Though candy hearts and chocolate boxes are traditional gifts of love, these Valentine’s goodies aren’t as sweet as they taste. In addition to memory problems, obesity, and addiction, research now shows eating excess sugar may wreak havoc on your heart. A recent paper in the journal Open Heart found added sugar (the kind found in processed foods, desserts, and packaged snacks) could be even more harmful for heart health than salt.

Heart disease is the top cause of death in the United States and a health concern worldwide. Hypertension (high blood pressure) has long been named the number one suspect in heart-related illness, and salt reduction has generally been the primary concern for disease prevention. The majority of salt in the diet comes from packaged foods like bread, frozen pizza, and snack foods – foods that tend to pack in added sugars, too. Americans eat anywhere from 77 to 152 pounds of sugar per year, and 13% of the country is getting at least 25% of their total caloric intake as added sugar.

Researchers now believe the added sugar in food has more to do with heart disease than the salt. Studies using rats found sugar stimulates the sympathetic nervous system, which ultimately results in increased blood pressure. Excess sugar can also lead to insulin resistance, which may increase risk of hypertension. High sugar intake can significantly increase levels of total cholesterol, triglycerides, LDL (bad) cholesterol, body weight, and fat mass, all factors that contribute to increased risk of heart disease. Consuming 10% to 25% of calories from added sugar daily can increase risk of death from cardiovascular disease by 30% – eating more than that can increase risk threefold. The biggest culprit might be high fructose corn syrup, a common sweetener used in candy, sodas, and processed foods.

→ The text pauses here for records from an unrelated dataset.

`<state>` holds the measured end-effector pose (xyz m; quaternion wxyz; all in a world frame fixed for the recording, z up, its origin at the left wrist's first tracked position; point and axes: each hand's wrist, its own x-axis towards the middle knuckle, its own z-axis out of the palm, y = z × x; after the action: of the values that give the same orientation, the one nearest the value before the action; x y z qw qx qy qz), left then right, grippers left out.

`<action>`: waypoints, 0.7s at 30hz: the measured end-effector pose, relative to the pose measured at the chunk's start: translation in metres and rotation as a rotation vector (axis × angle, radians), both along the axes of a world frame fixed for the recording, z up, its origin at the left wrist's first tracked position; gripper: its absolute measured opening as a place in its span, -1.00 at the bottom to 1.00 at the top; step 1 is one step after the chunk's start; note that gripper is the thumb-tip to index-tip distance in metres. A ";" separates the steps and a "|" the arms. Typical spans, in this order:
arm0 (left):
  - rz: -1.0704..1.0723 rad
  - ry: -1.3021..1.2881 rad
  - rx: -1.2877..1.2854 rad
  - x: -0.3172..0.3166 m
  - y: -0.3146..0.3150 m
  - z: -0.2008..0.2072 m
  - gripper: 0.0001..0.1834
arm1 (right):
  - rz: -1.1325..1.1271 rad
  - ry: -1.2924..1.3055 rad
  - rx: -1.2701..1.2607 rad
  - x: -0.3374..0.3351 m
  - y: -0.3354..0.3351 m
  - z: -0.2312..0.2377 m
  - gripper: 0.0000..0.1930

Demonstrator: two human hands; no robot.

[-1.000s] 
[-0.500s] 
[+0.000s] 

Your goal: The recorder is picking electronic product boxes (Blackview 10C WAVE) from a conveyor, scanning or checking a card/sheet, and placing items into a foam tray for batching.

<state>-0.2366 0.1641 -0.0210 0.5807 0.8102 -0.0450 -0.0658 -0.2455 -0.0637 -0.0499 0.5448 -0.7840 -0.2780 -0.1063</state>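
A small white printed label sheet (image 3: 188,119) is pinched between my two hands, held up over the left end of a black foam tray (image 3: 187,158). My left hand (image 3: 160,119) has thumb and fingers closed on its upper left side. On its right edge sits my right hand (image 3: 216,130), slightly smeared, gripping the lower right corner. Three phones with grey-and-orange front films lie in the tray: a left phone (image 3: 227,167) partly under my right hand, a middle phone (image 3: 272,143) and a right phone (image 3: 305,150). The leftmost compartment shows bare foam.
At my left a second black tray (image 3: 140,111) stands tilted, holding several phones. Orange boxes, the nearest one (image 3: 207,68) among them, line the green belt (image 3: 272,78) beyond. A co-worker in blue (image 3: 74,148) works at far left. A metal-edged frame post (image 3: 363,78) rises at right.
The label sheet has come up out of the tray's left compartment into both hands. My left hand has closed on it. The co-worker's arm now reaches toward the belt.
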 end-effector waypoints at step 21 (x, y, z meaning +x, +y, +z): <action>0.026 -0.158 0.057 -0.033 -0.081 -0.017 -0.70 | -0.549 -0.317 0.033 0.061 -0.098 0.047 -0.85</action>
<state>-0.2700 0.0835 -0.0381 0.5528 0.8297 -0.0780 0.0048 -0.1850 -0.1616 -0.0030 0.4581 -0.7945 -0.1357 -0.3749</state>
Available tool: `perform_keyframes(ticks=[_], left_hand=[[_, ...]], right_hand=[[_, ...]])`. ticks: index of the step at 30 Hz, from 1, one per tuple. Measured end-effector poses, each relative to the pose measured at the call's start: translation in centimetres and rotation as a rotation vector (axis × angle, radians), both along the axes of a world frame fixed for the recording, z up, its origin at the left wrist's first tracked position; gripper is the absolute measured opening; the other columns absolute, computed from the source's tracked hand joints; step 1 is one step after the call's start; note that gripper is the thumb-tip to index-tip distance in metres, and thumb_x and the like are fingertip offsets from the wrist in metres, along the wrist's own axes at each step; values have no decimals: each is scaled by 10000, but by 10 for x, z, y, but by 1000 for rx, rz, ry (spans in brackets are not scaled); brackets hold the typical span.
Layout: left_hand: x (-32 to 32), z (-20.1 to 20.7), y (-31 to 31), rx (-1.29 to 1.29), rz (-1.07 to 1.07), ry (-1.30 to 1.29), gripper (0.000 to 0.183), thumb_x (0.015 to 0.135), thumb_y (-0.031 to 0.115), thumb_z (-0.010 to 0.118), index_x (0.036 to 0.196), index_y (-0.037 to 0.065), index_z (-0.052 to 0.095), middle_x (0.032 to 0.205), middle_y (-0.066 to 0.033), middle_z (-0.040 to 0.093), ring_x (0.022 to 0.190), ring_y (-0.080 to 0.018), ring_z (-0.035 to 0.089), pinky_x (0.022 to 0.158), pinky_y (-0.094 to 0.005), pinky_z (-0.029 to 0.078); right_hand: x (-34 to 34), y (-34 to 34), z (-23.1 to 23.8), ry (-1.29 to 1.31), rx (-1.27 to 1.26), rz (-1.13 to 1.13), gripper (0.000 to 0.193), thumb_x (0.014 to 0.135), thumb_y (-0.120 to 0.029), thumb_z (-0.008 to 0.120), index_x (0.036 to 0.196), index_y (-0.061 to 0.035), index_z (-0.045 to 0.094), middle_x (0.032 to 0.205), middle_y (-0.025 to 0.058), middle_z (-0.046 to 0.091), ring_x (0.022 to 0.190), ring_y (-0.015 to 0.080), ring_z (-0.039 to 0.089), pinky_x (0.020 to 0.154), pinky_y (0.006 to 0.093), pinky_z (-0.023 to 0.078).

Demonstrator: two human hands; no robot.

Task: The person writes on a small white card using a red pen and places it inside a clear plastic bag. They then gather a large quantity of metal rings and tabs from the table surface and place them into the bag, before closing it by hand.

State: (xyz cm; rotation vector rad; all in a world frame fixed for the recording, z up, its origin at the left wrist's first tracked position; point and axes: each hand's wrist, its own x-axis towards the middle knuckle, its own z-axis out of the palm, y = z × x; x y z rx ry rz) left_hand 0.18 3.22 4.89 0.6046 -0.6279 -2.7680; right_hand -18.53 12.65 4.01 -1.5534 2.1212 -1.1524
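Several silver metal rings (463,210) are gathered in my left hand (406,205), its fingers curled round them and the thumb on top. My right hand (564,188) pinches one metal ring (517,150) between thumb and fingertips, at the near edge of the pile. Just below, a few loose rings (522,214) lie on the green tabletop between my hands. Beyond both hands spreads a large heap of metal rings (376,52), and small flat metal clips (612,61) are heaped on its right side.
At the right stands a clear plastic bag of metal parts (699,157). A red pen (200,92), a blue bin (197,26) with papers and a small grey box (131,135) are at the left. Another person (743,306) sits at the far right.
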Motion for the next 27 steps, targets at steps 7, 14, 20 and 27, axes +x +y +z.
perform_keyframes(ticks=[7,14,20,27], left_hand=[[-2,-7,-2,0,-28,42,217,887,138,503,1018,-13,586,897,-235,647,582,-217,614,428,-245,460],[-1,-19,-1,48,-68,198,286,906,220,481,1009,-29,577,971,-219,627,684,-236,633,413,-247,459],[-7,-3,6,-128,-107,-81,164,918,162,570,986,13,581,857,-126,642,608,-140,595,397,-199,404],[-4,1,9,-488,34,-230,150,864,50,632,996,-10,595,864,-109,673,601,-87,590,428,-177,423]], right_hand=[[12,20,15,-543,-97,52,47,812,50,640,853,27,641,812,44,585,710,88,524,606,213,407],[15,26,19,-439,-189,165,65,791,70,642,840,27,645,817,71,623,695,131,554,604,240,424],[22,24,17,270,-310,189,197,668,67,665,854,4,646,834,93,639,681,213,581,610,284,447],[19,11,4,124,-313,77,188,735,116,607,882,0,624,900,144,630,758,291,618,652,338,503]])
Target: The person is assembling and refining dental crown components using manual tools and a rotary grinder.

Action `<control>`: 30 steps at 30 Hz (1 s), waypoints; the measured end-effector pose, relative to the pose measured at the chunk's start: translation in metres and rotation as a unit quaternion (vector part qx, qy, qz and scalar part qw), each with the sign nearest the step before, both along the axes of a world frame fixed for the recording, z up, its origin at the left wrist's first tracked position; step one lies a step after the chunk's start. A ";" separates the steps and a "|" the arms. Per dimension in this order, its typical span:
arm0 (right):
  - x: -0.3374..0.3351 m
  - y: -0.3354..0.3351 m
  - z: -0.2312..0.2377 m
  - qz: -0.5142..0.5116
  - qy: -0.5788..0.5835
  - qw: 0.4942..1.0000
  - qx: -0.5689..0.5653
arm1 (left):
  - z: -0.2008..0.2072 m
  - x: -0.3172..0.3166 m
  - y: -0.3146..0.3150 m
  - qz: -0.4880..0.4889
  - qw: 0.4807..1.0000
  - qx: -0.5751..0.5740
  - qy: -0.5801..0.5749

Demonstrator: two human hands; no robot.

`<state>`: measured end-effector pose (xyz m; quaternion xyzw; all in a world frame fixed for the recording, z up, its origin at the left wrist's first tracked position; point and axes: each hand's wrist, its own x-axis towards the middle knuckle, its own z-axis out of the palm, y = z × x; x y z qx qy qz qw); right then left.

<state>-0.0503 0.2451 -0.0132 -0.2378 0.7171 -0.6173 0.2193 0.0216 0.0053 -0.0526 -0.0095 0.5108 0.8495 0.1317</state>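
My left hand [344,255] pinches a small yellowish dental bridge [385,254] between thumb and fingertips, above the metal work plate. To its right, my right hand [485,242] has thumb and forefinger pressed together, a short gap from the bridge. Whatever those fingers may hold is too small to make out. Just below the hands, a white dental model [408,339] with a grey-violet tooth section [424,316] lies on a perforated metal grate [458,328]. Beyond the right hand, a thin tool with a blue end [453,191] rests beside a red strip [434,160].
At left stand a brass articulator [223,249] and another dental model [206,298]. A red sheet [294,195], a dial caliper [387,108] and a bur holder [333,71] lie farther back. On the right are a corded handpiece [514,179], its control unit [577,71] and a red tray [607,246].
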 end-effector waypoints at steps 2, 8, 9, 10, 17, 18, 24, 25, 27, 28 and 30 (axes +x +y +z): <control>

Importantly, researchers note added sugar is the real culprit, not the natural sugar found in fruit. That’s because natural sugar in fruit is less concentrated and is buffered by water, fiber, and other components of the whole fruit. Whole fruits contain lots of important nutrients for health like vitamins, minerals, and antioxidants. In fact, eating fruit every day could cut risk of cardiovascular disease by 40% and risk of death by 32%.

Researchers suggest adding in whole fruits in place of sweetened snacks as the best solution for eliminating added sugars from the diet while keeping your sweet tooth pleased. Instead of your typical afternoon cookie, elevate the flavor of whole fruits to get your fix. Kick fresh pineapple up a notch with a dash of cayenne pepper, or sprinkle cinnamon on apple slices to spice up your snack. A piece of dark chocolate on Valentine’s Day is a special treat, but sticking with fruit year round will show your heart you care.